The Philippine Practice Guidelines on the Diagnosis and Management of Diabetes Mellitus recommends sitagliptin as an option for an add-on to metformin combination for patients who are symptomatic or with higher blood glucose (HbA1c >9%, FBS >250 mg/dL), indicated for target blood glucose lowering of 0.5-1%.4
The American Diabetes Association – Standards of Care in Diabetes – 2024 (ADA 2024) recommends DPP-4i like sitagliptin and recognizes its efficacy in glucose-lowering and for being weight-neutral.

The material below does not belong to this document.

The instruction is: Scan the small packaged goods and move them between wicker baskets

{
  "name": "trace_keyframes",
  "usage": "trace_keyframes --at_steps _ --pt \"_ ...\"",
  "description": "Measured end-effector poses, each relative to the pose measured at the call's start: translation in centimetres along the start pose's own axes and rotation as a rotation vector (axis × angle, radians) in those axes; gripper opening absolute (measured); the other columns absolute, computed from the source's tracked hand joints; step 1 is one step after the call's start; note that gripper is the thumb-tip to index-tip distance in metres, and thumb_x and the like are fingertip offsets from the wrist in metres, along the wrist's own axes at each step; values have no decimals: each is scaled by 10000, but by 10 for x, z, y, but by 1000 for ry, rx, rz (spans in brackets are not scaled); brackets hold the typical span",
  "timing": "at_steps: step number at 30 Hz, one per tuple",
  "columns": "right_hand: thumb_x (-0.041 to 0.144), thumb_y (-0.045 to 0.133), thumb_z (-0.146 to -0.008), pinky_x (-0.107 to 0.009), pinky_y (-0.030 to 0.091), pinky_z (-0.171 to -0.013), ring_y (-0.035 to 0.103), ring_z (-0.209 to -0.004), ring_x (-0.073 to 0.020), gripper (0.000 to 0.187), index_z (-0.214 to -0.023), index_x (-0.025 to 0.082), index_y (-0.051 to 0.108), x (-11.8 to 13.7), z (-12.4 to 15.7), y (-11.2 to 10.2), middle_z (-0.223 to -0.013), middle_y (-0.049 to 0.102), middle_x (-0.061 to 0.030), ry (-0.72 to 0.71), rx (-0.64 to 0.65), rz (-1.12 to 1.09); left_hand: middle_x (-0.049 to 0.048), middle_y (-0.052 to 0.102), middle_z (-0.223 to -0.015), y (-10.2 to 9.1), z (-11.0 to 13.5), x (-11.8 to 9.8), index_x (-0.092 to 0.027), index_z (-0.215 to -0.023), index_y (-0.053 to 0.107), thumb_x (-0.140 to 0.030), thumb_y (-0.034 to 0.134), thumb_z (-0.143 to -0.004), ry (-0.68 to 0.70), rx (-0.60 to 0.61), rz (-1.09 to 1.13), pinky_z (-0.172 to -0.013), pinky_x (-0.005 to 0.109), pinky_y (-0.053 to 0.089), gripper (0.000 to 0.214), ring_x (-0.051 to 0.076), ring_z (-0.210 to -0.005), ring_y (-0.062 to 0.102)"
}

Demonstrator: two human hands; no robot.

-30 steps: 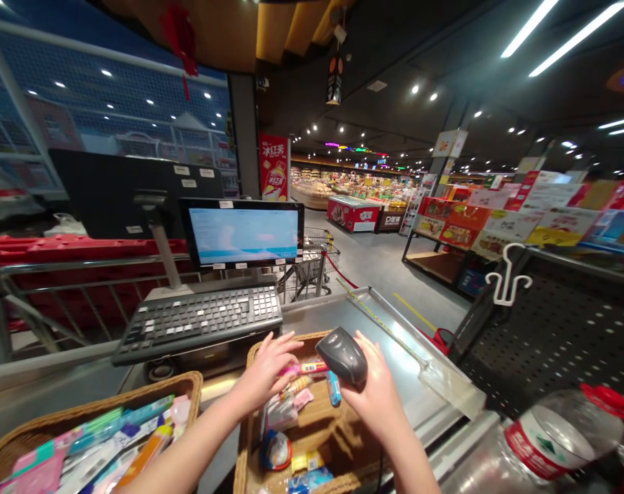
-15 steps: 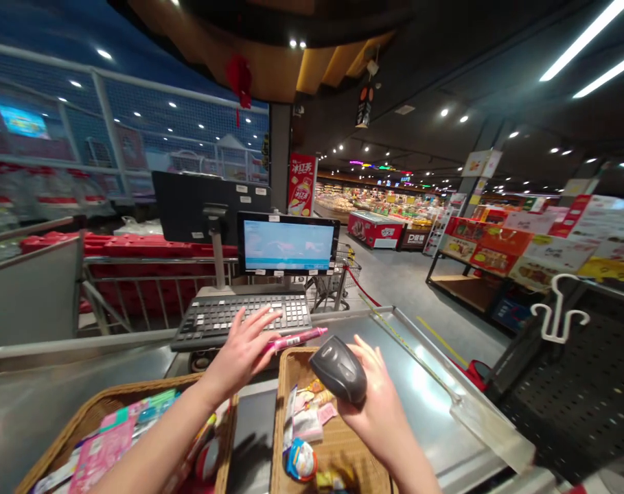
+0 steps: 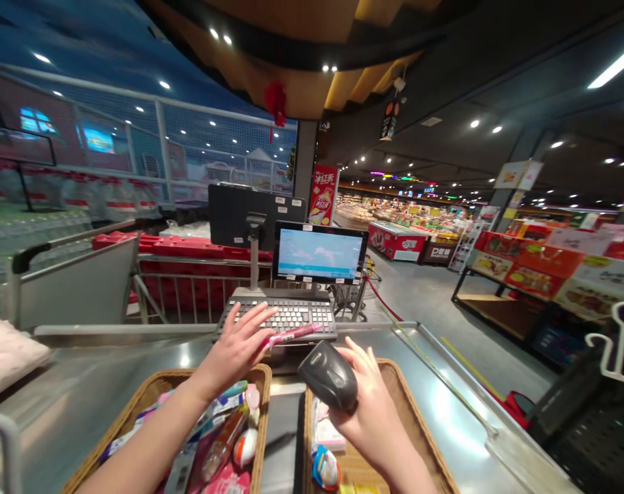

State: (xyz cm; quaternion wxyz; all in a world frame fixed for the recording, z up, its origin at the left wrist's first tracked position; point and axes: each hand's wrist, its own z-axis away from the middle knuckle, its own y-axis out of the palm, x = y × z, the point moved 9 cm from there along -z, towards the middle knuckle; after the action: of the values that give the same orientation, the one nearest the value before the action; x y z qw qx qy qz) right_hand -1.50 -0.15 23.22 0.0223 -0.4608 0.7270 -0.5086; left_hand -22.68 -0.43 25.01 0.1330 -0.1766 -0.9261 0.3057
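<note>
My left hand (image 3: 241,346) is in front of the keyboard (image 3: 296,315), fingers spread toward the keys. A slim pink pen (image 3: 296,333) with a small barcode label is held at its thumb side, pointing right. In my right hand (image 3: 369,405) is a black barcode scanner (image 3: 328,374), its head toward the pen and a short gap away. Below my left forearm sits a wicker basket (image 3: 264,405) full of small packaged goods. Beneath my right hand, a second wicker basket (image 3: 414,412) holds a few packets and a blue-and-white wrapped egg-shaped item (image 3: 325,468).
A lit screen (image 3: 319,252) stands behind the keyboard, with a dark monitor back (image 3: 229,216) to its left. The metal counter (image 3: 445,384) extends right, its raised edge beside the aisle. A white hook (image 3: 618,343) hangs at right. A pale cushion-like bundle (image 3: 10,357) lies at left.
The view has turned left, so the surroundings sit farther right. Relative to the keyboard and baskets, both hands have shifted left, still holding the pen and the scanner.
</note>
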Motion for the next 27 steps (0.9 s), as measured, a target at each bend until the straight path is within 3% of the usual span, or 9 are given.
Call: trace_keyframes --at_steps 5,12,27 --pt "98 526 -606 -649 116 -1162 304 -1422 -347 602 -1176 267 625 14 -5 5 -1299 575 -71 -38 13 0 48 626 -1327 -17 5 11 -252 -948 683 -267 535 -910 -11 -27 -18 -1216 490 126 154 213 -1321 491" --pt "80 511 -594 -654 124 -1157 303 -1424 -345 676 -1233 280 595 28 -8 10 -1312 571 -61 -61 25 7 62 614 -1339 -27 11 22 -247 -964 677 -269 521 -917 -21 -28 -39 -1211 498 121 165 222 -1323 489" --pt "81 516 -585 -665 133 -1149 308 -1423 -353 636 -1185 266 621 31 -9 18 -1306 577 -77 -55 33 10 41 614 -1344 -22 24 27 -257 -944 677 -286 524 -920 -55 -15 -25 -1213 482 107 158 212 -1335 474"
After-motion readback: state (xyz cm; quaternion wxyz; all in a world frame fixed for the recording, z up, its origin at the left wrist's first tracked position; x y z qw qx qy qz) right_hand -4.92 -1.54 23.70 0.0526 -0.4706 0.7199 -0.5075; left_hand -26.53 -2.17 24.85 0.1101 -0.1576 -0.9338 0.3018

The guideline also recognizes sitagliptin’s low risk for hypoglycemia and its neutral effect on major adverse cardiovascular events and heart failure and its usefulness in patients with renal impairment with recommended dose adjustment.5
Conclusion
The robust development in our understanding of diabetes mellitus fuels the dynamism in its clinical management, especially in pharmacologic interventions. Through the years, sitagliptin has proven to be an enduring molecule whose safety, efficacy and cardiovascular profile has managed to adapt to and fill in the ever-changing pharmacologic needs of diabetes patients.